Method.

Mastering is the final stage of translation. It is where tone, dynamics, depth, and intention are refined so the record feels complete across real-world playback systems. The goal is not to make everything louder. The goal is to make the work feel finished.

Submission

  • Format — Please send 24-bit WAV or AIFF files at the project's native sample rate.
  • Processing — Do not normalize, upsample, or convert the files unless specifically needed.
  • Mix Bus — Leave mix bus processing in place if it is part of the sound. If heavy limiting or clipping is being used for loudness, include both the limited reference and an unlimited version when possible.
  • Headroom — Clean exports with no digital clipping are more important than hitting a specific headroom number.

Notes

  • Creative Direction — Always welcome.

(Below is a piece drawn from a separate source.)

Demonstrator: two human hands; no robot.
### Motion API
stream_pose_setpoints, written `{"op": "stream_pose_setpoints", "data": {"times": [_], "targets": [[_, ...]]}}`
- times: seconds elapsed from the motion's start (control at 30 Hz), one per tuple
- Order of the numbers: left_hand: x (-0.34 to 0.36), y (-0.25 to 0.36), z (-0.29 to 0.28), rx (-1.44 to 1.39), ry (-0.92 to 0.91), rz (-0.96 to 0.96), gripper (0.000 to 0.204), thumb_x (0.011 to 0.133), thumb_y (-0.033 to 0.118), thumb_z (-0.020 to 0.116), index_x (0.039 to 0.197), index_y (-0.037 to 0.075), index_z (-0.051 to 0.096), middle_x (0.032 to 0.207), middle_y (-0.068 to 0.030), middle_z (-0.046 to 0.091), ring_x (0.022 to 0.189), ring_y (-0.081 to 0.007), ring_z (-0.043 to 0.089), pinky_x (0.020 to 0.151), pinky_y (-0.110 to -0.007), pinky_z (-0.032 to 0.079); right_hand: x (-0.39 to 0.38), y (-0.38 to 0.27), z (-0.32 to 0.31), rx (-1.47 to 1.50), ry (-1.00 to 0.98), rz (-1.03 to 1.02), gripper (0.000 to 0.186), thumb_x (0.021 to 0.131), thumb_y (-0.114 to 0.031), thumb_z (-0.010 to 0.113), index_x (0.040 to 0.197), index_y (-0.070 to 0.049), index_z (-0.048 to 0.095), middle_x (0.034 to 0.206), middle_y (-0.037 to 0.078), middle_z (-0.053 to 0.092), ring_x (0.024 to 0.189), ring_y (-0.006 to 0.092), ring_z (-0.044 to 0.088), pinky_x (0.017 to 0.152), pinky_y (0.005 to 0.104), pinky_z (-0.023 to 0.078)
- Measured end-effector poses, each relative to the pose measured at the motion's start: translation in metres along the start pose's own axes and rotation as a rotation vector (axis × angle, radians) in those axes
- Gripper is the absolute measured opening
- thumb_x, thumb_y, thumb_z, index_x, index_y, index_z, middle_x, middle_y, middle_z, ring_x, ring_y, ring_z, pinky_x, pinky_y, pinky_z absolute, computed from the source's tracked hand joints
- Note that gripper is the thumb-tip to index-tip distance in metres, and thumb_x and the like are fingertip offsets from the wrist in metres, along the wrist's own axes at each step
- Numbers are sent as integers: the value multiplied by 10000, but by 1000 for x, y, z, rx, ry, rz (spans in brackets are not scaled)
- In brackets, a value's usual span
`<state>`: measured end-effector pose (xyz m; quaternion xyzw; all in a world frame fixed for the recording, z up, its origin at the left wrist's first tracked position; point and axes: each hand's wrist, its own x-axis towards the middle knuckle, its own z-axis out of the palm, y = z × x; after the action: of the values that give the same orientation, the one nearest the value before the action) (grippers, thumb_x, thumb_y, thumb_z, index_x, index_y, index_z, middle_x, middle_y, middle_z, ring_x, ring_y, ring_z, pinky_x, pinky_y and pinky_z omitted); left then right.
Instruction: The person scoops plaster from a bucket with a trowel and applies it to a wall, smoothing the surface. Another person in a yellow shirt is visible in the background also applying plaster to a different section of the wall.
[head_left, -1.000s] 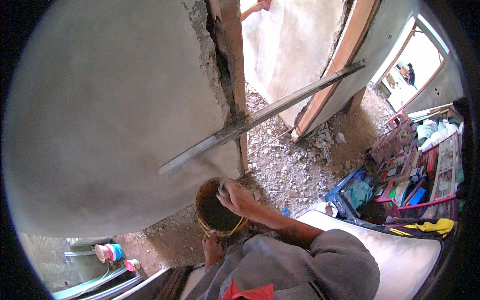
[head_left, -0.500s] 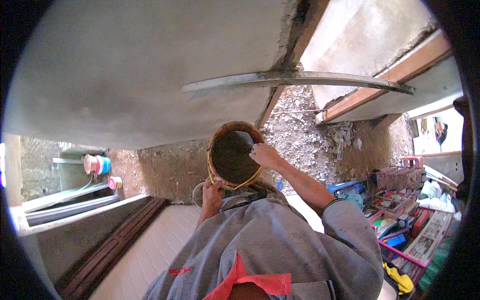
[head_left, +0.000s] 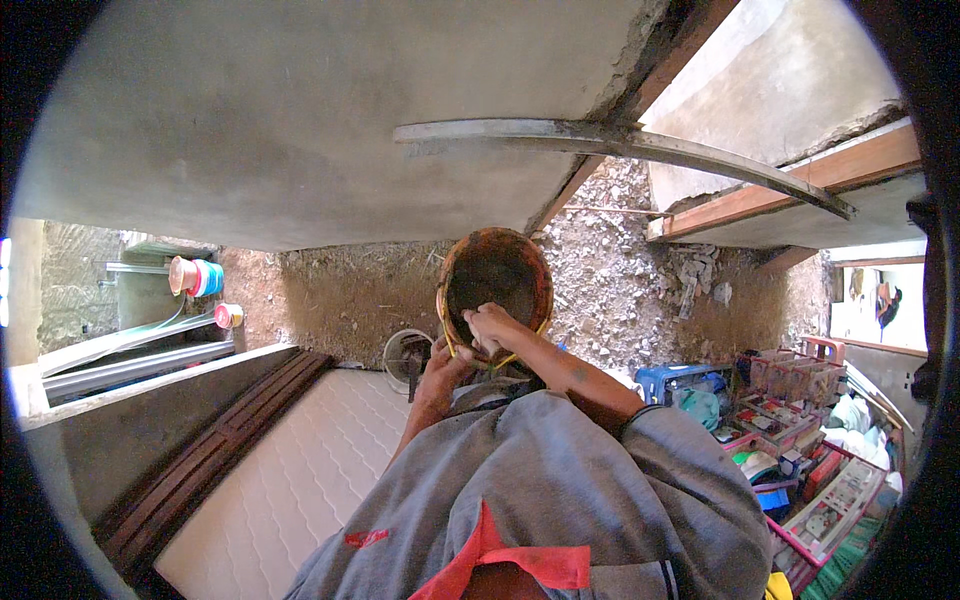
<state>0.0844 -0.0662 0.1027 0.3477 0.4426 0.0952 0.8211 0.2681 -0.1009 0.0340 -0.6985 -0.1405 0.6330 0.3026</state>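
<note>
Head view, looking down past a grey shirt with a red collar.

Rust-brown bucket (head_left: 495, 280) held up in front of the chest, mouth tipped toward the camera, dark inside, yellow band along its near rim. It sits mid-frame, over a patch of reddish dirt and grey rubble (head_left: 630, 280).

Right hand (head_left: 490, 328): fingers curled over the near rim of the bucket, gripping it. Forearm runs back and right to a rolled grey sleeve.

Left hand (head_left: 441, 368): at the bucket's lower left edge, against its side near the yellow band. Looks closed around the rim or band, but the exact hold is partly hidden by the right hand.

Far side: a broad grey plastered wall (head_left: 300, 120) fills the upper left. A long grey straightedge (head_left: 620, 145) lies across the wall's right end, bent by the lens, reaching right toward a timber door frame (head_left: 790, 185).

Left: stack of coloured tubs (head_left: 195, 277) well apart from the hands. Near left: a pale quilted mattress (head_left: 300, 480) edged by dark wood. Just left of the left hand, a small white pail (head_left: 405, 355) with a tool handle in it.

Right: a blue stool (head_left: 665, 380) and crates of mixed goods (head_left: 800, 420).
</note>
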Motion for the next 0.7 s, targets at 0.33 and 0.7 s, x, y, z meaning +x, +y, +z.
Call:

References, version notes, loudness preferences, release format, and any concerns about the mix can help guide the process.
  • Intentional Sounds — If the mix is intentionally distorted, saturated, dark, bright, dense, or heavily processed, that is not a problem. The intention matters.

Delivery

Streaming Club Playback Digital Release Vinyl Pre-Mastering Instrumentals Clean Versions Alternate Edits

Questions

  • Should I remove my mix bus processing?
    Not necessarily — if it's part of the sound, leave it on. If possible, include both the final mix and a version with loudness limiting bypassed.
  • How much headroom should I leave?
    There is no magic number. A clean file with no clipping is more important than leaving exactly -6 dB of headroom.
  • Can heavily processed or distorted mixes still be mastered?
    Yes. The intention of the mix matters more than rigid technical rules.
  • Do you offer revisions?
    Yes. The goal is always to arrive at the strongest final version of the record.
  • Can I send references?
    Absolutely. References can help communicate tone, space, weight, or overall direction.

Understanding what matters means letting go of what doesn't.